Lucy paused and turned to look at him. “What?”
“Lucy and I will go,” he said to Darla.
The offer hung in the room, palpable and tense. Everyone collectively held his or her breath.
Then Darla looked thoughtfully toward the ceiling and then back toward Grant. Her eyes went between the two of them, assessing. Finally, she assented. “It’s not the only way, but I suppose if you’re hell-bent on going…it is the best way. You can drive once you get out of the city. Gas is an issue because you can’t pump without power…but cars should be easy to come by.”
“But you just said—” Lucy started, but Darla raised a fork at her.
“Look,” she interrupted. “I’m not going to tell you not to take a risk. And I think you’re crazy, but I’d be lying if I said that I didn’t want some answers. I lost the love of my life and everyone on this planet I cared about with the exception of my son. You think you can do this? Then go.”
“Is this happening?” Lucy asked and she took a step forward. “Everyone is okay with this?”

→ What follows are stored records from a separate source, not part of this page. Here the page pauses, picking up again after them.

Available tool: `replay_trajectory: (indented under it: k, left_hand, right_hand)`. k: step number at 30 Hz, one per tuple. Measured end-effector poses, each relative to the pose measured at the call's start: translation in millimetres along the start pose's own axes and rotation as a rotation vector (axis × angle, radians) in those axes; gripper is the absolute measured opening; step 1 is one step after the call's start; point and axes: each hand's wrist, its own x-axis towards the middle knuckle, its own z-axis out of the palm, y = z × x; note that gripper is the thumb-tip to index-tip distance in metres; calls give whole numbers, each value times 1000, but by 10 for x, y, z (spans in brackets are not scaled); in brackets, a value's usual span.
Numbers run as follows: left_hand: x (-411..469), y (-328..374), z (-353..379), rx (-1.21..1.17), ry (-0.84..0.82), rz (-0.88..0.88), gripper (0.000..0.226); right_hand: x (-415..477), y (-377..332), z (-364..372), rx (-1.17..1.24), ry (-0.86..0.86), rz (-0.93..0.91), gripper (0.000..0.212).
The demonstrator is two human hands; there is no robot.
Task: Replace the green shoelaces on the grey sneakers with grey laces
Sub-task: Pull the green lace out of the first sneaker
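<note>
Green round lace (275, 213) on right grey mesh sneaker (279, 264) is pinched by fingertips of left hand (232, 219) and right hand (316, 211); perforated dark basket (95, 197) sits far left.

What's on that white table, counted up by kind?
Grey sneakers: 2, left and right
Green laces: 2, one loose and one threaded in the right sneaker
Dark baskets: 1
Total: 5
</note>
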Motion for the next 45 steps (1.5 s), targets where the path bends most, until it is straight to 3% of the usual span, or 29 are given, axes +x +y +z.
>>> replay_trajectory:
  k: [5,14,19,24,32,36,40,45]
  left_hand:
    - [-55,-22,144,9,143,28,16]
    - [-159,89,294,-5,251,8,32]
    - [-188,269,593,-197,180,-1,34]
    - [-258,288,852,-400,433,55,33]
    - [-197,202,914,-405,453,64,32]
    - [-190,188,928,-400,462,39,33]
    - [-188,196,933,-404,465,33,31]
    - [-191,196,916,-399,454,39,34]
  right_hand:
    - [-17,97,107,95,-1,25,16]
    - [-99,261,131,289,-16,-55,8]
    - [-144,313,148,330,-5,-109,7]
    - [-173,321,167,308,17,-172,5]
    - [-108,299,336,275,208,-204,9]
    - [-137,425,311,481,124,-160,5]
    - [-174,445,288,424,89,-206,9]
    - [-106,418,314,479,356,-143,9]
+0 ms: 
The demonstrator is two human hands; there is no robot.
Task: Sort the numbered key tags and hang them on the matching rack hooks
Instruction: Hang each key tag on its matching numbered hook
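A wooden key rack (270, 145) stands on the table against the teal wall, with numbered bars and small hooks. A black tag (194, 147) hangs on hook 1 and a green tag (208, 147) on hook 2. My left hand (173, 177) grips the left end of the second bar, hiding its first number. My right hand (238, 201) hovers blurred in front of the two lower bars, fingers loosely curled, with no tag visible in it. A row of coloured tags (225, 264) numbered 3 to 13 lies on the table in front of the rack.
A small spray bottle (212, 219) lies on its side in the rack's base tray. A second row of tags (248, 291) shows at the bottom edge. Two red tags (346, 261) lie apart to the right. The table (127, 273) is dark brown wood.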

Shrugging, Darla looked over at Teddy. “I’m not leaving my son. And I’m not taking my son. Your brother can’t travel. Neither of you should go alone. If Nebraska is in your future…then this has to be the way. I don’t think it’s safe and I am petrified about what’s waiting for you there. But if you want to go, I’m not going to stand in your way.”
Inside the den, Ethan flipped through records. Lucy entered and stood near the doorway, the sounds of the others clearing breakfast dishes in the background.
“You know what shocks me most of all?” he said with his back still turned to her. “Why would Dad just walk away from the life he built here? Why leave this heirloom? And his wedding pictures,” he nodded toward an album on the edge of their father’s work desk. “How could he risk losing us?”
Lucy sat down on the couch and leaned her head back—she stared at the white ceiling and the overhead fan above them—the blades decorated with some flowery design that had always looked like an abstract drawing of an owl’s face. She turned to face Ethan.